Chroniques

par bertrand bolognesi

Aufstieg und Fall der Stadt Mahagonny
Grandeur et décadence de la ville de Mahagonny

opéra de Kurt Weill
ANO / Théâtre Graslin, Nantes
- 21 février 2009
Aufstieg und Fall der Stadt Mahagonny de Weill au Théâtre Crébillon de Nantes
© jef rabillon | ano

Propulsée dès 1927 par la collaboration avec Bertolt Brecht - Die Dreigroschenoper -, la musique de Kurt Weill accompagnera avec génie l’œuvre du dramaturge, au point même que certains commentateurs ne parviendraient pas à l’en dissocier, bien que ses inspirations soient guère monolithiques. La même année est conçue une musique de scène, constituée principalement de chants, pour Aufstieg und Fall der Stadt Mahagonny, pièce de Brecht. Et c’est à partir de cette partition qu’on a, depuis, pris habitude de jouer en Suite, que Weill écrira l’opéra éponyme, créé à Leipzig en mars 1930. Si la féroce farce sociale saute aux yeux, le traitement musical détourne les canons choisis dans les œuvres précédentes dans une vaste Passion matérialiste et immorale où retentit l’écho de la crise de 1929. Ironie du temps : c’est avec son recul qu’on aborde aujourd’hui ces Grandeur et décadence de la ville de Mahagonny, alors même qu’une nouvelle crise actualise des questions qu’inconsidérément beaucoup d’oreilles encore ne veulent pas entendre. Certes, il y a de la naïveté dans cette phrase ; à tout prendre, sans doute est-elle préférable à l’étrange satisfaction d’un « L’on sait tout cela » et qui s’en contente.

Reprise par Angers Nantes Opéra en collaboration avec le Spoleto Festival USA et l’Opéra de Lille, la production que Patrice Caurier et Mosche Leiser signaient il y a douze ans pour l’Opéra de Lausanne commence sur une scène vide, les projecteurs balayant la salle en une ronde angoissée. Du désert naîtra bientôt Mahagonny, une ville imaginée dans le seul but de profiter d’un monde malade. Dans le même esprit, le spectacle s’achève dans une batterie de lumières qui aveugle de questions le regard dit civilisé du spectateur. Là encore, on pourra dire le procédé couru, ce qui permet de s’abstraire habilement desdites interrogations. On retrouve ce soir le climat choisi par le tandem pour leur mise en scène du Nez de Chostakovitch [lire notre chronique du 12 décembre 2004], pour ce qui est de l’occupation de l’espace par le chœur, dans un tout autre univers pourtant. Plusieurs influences picturales s’y lisent : les contrastes colorés d’un Jawlensky sur les visages peints des choristes, les emblèmes architecturés d’un Kirchner dans les éléments de décor, ou encore la tenue corporelle des créatures de Grosz.

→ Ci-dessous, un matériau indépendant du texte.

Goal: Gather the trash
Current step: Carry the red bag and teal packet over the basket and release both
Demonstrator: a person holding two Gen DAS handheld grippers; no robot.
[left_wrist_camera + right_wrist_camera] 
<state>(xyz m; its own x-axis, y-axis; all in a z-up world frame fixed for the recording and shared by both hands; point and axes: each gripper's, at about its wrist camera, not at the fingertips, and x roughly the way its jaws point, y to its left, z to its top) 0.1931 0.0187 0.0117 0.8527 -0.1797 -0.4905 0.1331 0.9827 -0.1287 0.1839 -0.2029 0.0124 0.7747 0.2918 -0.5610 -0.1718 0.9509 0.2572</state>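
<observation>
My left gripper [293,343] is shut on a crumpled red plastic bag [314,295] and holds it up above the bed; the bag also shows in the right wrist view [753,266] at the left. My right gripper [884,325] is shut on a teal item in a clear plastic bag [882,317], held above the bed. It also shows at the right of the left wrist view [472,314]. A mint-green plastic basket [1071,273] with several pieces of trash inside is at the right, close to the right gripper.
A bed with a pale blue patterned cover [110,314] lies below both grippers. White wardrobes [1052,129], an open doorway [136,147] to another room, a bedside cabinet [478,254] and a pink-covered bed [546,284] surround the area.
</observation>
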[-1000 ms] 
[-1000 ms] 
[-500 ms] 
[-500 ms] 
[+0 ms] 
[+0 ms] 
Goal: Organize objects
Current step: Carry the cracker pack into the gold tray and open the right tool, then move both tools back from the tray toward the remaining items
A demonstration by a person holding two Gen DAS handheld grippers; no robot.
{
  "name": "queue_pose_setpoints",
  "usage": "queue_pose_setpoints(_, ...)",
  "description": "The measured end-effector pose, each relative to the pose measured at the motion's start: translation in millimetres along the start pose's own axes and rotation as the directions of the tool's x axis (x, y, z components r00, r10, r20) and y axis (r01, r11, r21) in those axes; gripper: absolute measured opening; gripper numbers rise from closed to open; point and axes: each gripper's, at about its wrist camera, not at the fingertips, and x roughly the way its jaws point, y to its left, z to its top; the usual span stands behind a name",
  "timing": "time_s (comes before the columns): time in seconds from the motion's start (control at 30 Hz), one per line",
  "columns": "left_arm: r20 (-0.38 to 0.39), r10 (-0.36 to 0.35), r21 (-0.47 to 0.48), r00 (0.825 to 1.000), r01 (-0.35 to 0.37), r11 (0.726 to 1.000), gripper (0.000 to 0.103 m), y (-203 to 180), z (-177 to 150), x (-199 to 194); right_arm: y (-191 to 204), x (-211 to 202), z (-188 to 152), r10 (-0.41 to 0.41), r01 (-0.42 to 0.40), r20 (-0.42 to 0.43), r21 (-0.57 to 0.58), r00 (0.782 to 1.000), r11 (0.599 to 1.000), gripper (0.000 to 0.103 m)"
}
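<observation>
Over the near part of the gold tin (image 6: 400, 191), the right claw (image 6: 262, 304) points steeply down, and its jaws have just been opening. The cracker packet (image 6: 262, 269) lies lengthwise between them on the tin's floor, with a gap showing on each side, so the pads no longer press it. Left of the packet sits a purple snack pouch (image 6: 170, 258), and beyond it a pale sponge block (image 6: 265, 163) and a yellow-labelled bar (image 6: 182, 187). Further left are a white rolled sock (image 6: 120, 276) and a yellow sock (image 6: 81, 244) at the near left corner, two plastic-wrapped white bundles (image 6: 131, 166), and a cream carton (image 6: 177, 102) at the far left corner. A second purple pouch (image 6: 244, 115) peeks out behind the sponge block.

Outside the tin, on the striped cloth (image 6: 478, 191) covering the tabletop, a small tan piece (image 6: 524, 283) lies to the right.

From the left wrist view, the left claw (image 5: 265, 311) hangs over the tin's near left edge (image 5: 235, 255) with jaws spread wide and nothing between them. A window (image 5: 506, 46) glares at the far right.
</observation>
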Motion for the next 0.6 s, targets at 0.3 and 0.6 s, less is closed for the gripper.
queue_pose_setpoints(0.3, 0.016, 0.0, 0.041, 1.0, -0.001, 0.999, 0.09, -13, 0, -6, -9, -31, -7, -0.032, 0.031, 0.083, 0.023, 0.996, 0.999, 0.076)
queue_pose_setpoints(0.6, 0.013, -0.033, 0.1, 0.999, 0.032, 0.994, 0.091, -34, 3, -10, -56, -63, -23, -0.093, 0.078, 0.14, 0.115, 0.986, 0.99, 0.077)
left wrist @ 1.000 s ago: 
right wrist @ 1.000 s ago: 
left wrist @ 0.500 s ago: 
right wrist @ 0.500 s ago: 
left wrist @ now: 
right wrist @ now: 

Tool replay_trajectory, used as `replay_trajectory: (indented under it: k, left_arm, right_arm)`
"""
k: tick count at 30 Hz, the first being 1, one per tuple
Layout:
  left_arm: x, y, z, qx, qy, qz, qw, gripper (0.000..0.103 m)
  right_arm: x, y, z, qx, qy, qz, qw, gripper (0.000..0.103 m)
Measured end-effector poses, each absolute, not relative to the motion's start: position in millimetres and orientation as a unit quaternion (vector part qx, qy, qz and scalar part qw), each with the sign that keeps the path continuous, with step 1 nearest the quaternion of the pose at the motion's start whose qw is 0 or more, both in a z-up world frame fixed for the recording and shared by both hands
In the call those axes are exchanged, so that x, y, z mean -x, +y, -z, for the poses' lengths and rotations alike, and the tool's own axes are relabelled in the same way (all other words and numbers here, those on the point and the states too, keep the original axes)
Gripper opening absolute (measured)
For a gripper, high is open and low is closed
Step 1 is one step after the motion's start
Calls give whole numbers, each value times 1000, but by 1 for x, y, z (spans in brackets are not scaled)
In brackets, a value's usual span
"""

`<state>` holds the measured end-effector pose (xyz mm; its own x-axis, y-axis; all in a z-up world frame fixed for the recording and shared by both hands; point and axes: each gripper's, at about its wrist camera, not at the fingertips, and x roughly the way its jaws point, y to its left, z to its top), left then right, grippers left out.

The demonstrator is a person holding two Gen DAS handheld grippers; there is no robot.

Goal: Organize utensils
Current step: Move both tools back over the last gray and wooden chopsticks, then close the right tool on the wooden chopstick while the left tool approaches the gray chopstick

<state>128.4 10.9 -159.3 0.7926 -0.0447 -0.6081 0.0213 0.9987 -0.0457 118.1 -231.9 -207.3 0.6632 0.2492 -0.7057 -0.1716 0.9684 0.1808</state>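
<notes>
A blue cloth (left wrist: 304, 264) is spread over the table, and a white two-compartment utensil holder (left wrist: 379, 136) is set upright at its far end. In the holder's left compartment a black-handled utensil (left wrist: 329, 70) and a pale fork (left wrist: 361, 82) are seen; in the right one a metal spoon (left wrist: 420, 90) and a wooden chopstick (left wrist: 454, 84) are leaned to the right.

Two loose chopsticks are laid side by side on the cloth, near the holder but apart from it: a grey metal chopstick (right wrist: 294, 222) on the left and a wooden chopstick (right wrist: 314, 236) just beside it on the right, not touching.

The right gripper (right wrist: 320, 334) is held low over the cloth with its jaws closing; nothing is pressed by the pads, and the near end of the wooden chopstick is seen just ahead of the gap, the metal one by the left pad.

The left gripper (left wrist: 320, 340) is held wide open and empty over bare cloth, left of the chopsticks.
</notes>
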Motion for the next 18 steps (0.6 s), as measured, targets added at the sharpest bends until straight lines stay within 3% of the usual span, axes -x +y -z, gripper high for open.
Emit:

Servie par une distribution efficace, la représentation va rondement son cours, malgré la relative mollesse de la lecture qu’en propose Pascal Verrot à la tête de l’Orchestre National des Pays de Loire. Relative, car elle s’affermira dans le deuxième acte. Sa grande qualité réside dans un soin inhabituel du détail, comme en témoigne la fort belle interprétation de l’ouragan, profitant alors de toutes les saveurs de la partition. Au solide Trinité de Nicholas Folwell répond le timbre clair de Beau Palmer (Fatty), bientôt rejoints par l’impressionnante Nuala Willis en Léocadia, présence théâtrale étonnante dont l’impact parlé fait autorité comme aucun. Tous les ensembles vocaux sont ici extrêmement soignés, qu’il s’agisse du duo initial ou du quatuor des bûcherons débarqués d’Alaska (scène 4). S’y remarquent Frédéric Caton, parfaitement à son aise en Joe, la solide basse de Randall Jakobsh en Bill, la couleur d’Éric Huchet en Jack, enfin l’égalité de timbre d’Andrew Rees, Mahoney attachant.

Deux voix, si l’on peut dire, dominent la soirée. Celle du soprano polonais Elzbieta Szmytka qui campe une Jenny tour à tour goualeuse et tendre – aérienne Alabama Song, bientôt leitmotiv – et dont les vocalises survoleront avec superbe les variations du chœur. Enfin, le Chœur d’Angers Nantes Opéra lui-même, minutieusement préparé par Xavier Ribes, offrant un travail d’un équilibre rare dans une homogénéité remarquable. Les interventions de la Fanfare de la IXe Brigade Légère Blindée de Marine de Nantes (direction Philippe Hardy) dynamisent la scène.